West Africa is one of the most linguistically rich areas in the world, and it has long been known that individuals arriving on slave ships brought dozens of languages with them. European and North American slave traders were aware of this fact, and considered it an advantage. Richard Simson put it clearly in his logbook at the end of the seventeenth century: “The means used by those who trade in Guinea to keep the blacks quiet is to select them from different parts of the Country, from different Languages; so that they cannot act in concert, since they are unable to consult with each other, and this they cannot do, because they do not understand each other».
The purchase of slaves was actually a humanitarian action, because those who were not bought often ended up massacred by their savage African captors. English slavers saved lives! An even more telling sign was the strategic retreat. Faced with damning and endlessly repeated reports about the horrors of the slave ship, representatives of the pro-trafficking faction agreed that «abuses» existed and embraced the cause of regulation in an effort to prevent outright abolition. They then quickly made the economic argument, which had been their long-favourite: trade in human beings might have had some unfortunate aspects, but trafficking, and indeed the entire slavery complex in the Anglophone Atlantic, was a strong pillar of Britain’s national and imperial economic interests. African trafficking was vital to trade, industry and employment, merchants, manufacturers and workers from Liverpool, Bristol, London and Manchester explained in their petitions.
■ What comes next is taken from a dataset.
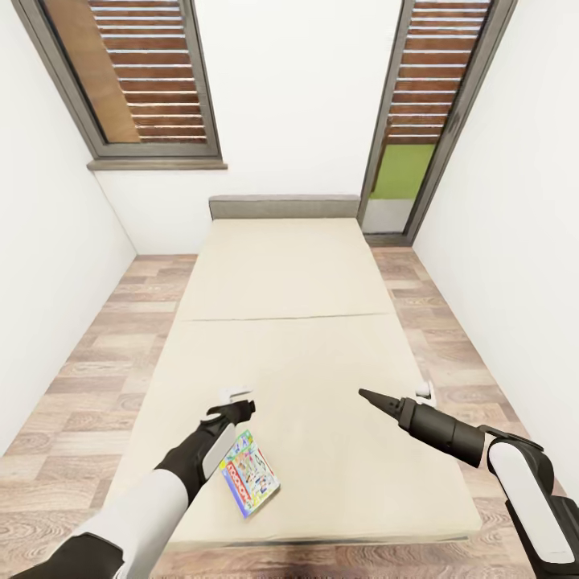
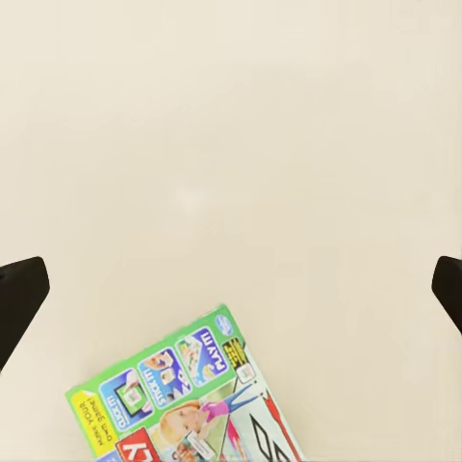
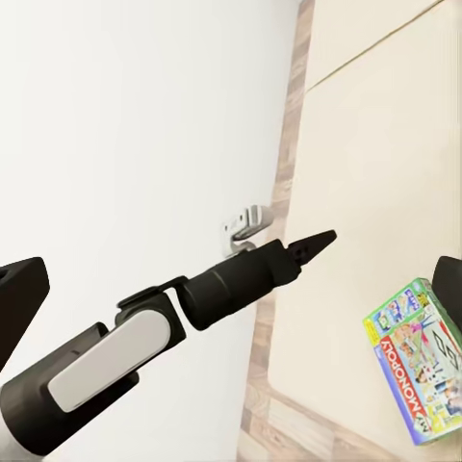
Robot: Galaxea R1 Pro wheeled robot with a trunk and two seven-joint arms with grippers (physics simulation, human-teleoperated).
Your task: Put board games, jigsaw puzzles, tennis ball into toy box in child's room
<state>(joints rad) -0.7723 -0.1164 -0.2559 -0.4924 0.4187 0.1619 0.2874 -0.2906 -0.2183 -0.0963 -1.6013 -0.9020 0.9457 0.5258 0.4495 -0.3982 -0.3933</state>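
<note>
One board game (image 1: 251, 473), a flat box with a white, green and red printed cover, lies on the beige bed (image 1: 281, 322) near its foot. My left gripper (image 1: 240, 400) hovers open just beyond the box's far end, above bare mattress. In the left wrist view the board game (image 2: 183, 395) lies below the open left gripper (image 2: 231, 289). My right gripper (image 1: 394, 392) is open over the bed's right side, well apart from the box. The right wrist view looks across at the left arm and the board game (image 3: 419, 371). The toy box, table, jigsaw puzzles and tennis ball are out of view.
A low grey headboard (image 1: 283, 206) closes the far end of the bed. Wood-plank floor (image 1: 88, 370) runs along both sides between the bed and white walls. Two tall dark-framed windows (image 1: 137, 76) stand in the far wall.
</note>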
Dismantling the trade—or, what many worried more about, leaving it in the hands of arch-rival France—was unthinkable. Throughout the debate, the most effective way trafficking sympathizers found to deal with the abolitionist onslaught against the slave ship was to change the subject.

Britain and the United States have made significant strides over the past generation in recognizing that trafficking and slavery are an important part of their history. This was the fruit, first, of the emergence of various movements for racial and class justice on both sides of the Atlantic in the 1960s and 1970s, which demanded new histories and new debates about their meaning. Scholars, teachers, journalists, and museum professionals, among others, found inspiration in these movements and recovered large portions of the African and African-American past, thereby creating new knowledge and public awareness of the subject. Still, I submit that neither country has yet addressed the darker and more violent side of that history, which is perhaps one reason the darkness and violence are still present today. Violence and terror were central elements in the very formation of the Atlantic economy and its multiple labor systems in the 17th and 18th centuries. Even the best stories of trafficking and slavery have tended to downplay, arguably even soften, the violence and terror that are at the heart of the issues they address.
The so-called wharfingers, scow-bankers, and beach horners—sick, broken sailors forced by captains to abandon slave ships—roamed the docks and bays of nearly every American port, from Chesapeake Bay to Charleston to Kingston, in Jamaica, and Bridgetown, in Barbados. They had no work, because no one hired them for fear of infection. They had no money, because they had been cheated out of their wages. They had no food or shelter, because they had no money. They roamed the docks, sleeping under doorways, under cranes used to load and unload ships, in open sheds, inside empty sugar barrels—wherever they found shelter from the elements.
His appearance was nightmarish. Some had the bruises, welts and bloody gums typical of scurvy. Some had bleeding ulcers caused by the African parasites, reaching a length of four feet and festering under the skin of the lower legs and feet. Some had the tremors and sweats of malaria. Some had grotesquely swollen limbs and rotten toes. Some were blind, victims of a parasite (Onchocerca volvulus) transmitted by a midge that inhabited the fast-flowing rivers of West Africa. Some looked hungry and bruised, courtesy of their captains. «Their appearance [was] cadaverous,» and many were close to death.